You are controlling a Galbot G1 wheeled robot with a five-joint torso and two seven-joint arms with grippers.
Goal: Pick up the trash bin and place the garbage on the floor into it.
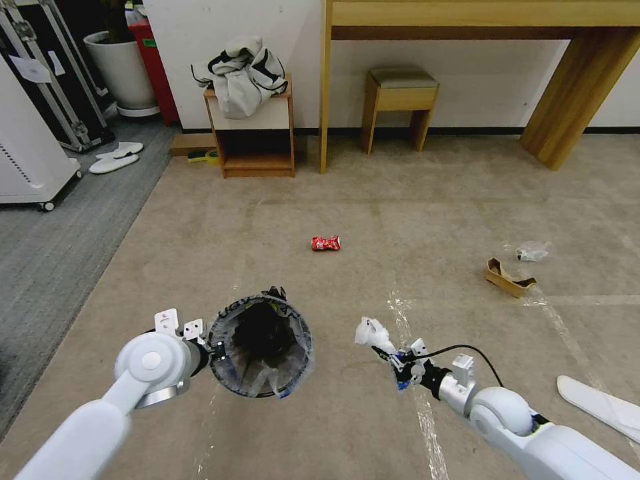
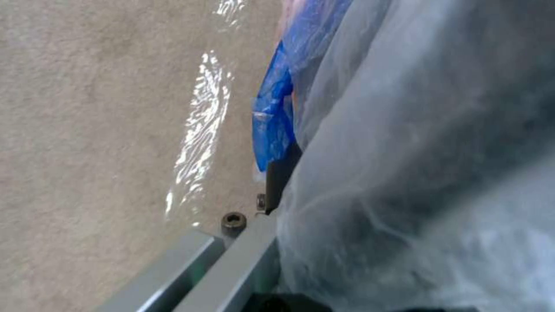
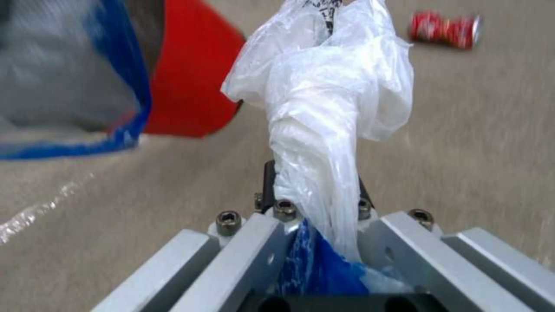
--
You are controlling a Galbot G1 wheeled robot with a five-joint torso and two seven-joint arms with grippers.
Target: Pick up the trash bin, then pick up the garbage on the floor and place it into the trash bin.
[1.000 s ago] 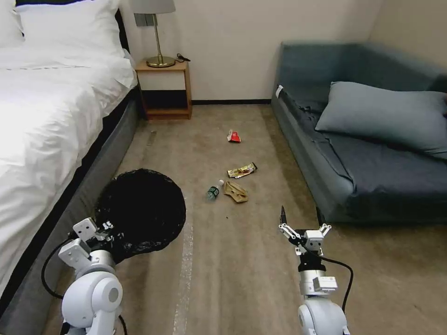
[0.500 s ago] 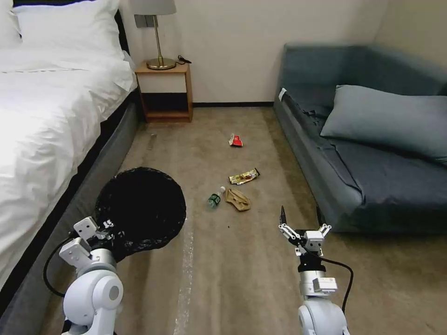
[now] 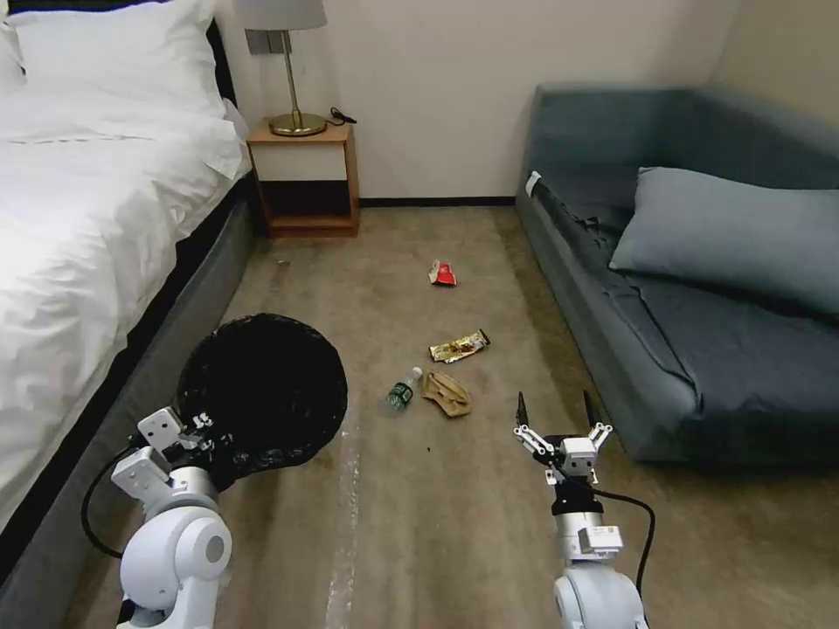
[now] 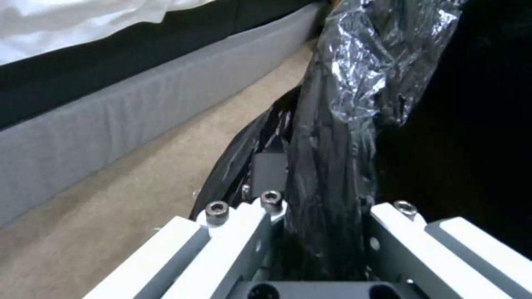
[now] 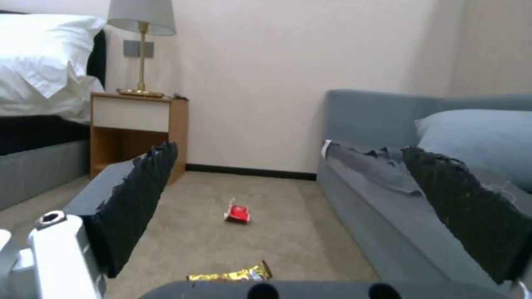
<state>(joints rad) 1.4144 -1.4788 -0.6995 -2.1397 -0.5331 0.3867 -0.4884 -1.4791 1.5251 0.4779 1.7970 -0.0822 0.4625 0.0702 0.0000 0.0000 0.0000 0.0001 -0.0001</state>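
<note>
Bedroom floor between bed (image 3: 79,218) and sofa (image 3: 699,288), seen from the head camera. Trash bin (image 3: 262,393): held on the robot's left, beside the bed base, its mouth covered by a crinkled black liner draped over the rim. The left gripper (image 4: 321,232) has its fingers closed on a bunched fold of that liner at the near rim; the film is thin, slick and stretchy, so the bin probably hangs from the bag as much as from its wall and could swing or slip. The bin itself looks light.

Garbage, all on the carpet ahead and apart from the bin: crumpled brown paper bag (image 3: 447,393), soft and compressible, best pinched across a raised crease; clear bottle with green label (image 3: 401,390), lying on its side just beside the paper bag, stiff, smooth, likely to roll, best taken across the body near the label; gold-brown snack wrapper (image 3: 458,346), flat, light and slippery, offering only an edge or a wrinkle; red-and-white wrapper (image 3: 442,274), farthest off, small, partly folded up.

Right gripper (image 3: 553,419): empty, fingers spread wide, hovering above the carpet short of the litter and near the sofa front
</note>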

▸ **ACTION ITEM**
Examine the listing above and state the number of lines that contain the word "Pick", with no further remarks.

▸ **TASK RESULT**
2